____ Supplied information
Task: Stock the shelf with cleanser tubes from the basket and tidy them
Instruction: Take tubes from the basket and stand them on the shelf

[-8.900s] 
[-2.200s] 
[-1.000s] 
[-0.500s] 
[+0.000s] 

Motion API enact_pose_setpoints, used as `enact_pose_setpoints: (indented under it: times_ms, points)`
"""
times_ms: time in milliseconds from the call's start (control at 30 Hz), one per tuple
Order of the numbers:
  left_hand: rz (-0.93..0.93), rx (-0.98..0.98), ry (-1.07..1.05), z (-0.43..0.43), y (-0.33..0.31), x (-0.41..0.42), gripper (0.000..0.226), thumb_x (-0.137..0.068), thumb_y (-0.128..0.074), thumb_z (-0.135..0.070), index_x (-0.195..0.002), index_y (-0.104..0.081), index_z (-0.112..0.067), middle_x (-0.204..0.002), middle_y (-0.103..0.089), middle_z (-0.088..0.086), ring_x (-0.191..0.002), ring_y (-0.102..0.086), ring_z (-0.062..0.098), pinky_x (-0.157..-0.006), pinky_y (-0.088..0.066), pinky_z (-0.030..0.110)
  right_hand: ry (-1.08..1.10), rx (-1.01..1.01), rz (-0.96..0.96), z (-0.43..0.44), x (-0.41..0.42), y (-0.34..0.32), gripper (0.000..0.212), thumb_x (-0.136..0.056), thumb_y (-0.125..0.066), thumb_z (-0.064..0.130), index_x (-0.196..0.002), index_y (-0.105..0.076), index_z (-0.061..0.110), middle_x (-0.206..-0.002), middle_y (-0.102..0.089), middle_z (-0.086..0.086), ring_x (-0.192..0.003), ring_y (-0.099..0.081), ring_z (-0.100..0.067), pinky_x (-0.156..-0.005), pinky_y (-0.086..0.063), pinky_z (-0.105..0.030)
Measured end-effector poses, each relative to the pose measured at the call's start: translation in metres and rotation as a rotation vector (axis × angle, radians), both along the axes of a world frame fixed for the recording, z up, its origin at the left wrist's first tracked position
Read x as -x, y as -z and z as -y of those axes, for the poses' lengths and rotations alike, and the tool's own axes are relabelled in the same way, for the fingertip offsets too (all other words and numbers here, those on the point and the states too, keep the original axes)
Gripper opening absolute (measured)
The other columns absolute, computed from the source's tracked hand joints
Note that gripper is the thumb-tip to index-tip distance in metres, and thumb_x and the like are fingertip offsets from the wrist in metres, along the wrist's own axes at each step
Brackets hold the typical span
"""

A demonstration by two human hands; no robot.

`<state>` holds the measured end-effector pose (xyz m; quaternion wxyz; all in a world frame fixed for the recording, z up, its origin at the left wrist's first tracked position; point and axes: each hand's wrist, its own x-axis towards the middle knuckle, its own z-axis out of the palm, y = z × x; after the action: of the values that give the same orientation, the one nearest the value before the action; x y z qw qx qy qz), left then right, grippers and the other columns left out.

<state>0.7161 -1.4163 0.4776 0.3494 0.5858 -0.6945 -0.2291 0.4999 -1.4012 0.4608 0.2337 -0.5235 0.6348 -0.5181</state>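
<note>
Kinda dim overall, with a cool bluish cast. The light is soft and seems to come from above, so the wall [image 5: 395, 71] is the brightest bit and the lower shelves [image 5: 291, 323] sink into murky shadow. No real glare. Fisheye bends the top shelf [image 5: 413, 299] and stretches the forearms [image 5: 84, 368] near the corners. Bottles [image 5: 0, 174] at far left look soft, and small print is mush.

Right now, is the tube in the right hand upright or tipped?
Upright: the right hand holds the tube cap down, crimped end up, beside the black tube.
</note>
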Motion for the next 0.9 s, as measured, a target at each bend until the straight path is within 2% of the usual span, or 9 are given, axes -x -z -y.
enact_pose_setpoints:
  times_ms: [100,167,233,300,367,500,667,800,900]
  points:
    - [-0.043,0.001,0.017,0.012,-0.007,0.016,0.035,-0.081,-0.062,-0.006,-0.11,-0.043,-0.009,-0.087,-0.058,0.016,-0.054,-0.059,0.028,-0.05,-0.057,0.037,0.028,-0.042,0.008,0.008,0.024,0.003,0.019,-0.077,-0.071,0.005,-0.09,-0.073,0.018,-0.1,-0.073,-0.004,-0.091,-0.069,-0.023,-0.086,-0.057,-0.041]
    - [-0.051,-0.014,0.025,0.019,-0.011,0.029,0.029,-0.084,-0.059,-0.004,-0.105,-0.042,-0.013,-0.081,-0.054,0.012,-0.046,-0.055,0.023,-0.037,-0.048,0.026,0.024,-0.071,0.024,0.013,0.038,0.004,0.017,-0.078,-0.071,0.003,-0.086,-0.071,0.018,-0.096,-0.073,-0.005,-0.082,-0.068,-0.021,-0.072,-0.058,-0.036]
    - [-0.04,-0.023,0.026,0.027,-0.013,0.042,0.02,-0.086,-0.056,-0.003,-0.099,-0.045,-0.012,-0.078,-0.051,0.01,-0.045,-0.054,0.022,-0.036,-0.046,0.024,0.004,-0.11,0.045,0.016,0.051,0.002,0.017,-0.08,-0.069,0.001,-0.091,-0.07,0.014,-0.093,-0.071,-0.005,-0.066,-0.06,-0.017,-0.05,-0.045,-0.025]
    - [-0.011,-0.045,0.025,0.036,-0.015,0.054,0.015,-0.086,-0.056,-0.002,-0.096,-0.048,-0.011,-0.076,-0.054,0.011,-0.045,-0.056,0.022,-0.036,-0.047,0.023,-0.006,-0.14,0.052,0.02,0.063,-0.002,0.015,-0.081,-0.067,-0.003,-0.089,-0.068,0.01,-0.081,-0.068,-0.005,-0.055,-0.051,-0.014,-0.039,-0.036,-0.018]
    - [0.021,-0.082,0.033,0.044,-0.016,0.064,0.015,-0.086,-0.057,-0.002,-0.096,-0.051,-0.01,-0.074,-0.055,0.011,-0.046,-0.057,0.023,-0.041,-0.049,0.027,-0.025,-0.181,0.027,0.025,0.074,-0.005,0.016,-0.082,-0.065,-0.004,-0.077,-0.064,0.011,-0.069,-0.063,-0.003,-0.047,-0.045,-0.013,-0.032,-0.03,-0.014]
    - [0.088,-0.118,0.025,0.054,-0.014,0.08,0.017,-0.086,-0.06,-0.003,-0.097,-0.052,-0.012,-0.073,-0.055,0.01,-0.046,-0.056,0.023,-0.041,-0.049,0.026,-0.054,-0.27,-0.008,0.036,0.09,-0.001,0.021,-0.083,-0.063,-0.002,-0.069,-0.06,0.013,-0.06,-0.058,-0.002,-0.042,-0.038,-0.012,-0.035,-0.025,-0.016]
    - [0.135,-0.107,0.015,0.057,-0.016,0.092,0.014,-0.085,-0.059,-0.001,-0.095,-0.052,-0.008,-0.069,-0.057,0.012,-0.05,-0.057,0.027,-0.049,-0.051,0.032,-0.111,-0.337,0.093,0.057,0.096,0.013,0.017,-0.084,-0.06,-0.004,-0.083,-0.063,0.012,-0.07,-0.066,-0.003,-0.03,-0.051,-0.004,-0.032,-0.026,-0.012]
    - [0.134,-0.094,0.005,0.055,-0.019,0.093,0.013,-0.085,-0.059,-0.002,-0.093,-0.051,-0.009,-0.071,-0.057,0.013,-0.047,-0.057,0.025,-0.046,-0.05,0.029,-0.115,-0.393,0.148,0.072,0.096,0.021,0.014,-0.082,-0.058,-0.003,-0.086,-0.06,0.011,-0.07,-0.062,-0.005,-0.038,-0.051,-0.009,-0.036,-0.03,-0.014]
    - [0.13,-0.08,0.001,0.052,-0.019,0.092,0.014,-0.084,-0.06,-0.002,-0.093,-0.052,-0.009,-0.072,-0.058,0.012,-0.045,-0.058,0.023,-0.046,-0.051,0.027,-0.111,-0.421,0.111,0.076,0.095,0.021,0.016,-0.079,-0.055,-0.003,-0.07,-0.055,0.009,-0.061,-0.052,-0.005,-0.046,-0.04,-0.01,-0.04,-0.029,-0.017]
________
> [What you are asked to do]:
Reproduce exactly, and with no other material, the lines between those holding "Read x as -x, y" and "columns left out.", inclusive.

> [Answer space]:
Read x as -x, y as -z and z as -y of those axes, for the poses' lengths and rotations alike, and the tool's own axes are relabelled in the same way, for the fingertip offsets too (all other words and numbers here, those on the point and the states too, keep the original axes)
Gripper opening absolute (measured)
The other columns absolute, computed from the source's tracked hand joints
Note that gripper is the thumb-tip to index-tip distance in metres, and thumb_x and the like are fingertip offsets from the wrist in metres, along the wrist's own axes at each step
Brackets hold the typical span
"""

A demonstration by two human hands; no robot.

`<state>` holds the measured end-effector pose (xyz m; quaternion wxyz; all in a world frame fixed for the recording, z up, its origin at the left wrist's first tracked position; point and axes: each hand's wrist, its own x-axis towards the middle knuckle, its own z-axis out of the palm, y = z × x; after the action: of the values that give the same orientation, the one nearest the value before the action; x y z qw qx qy qz), left then right, grippers and the other columns left out.

No more work is needed on this exercise.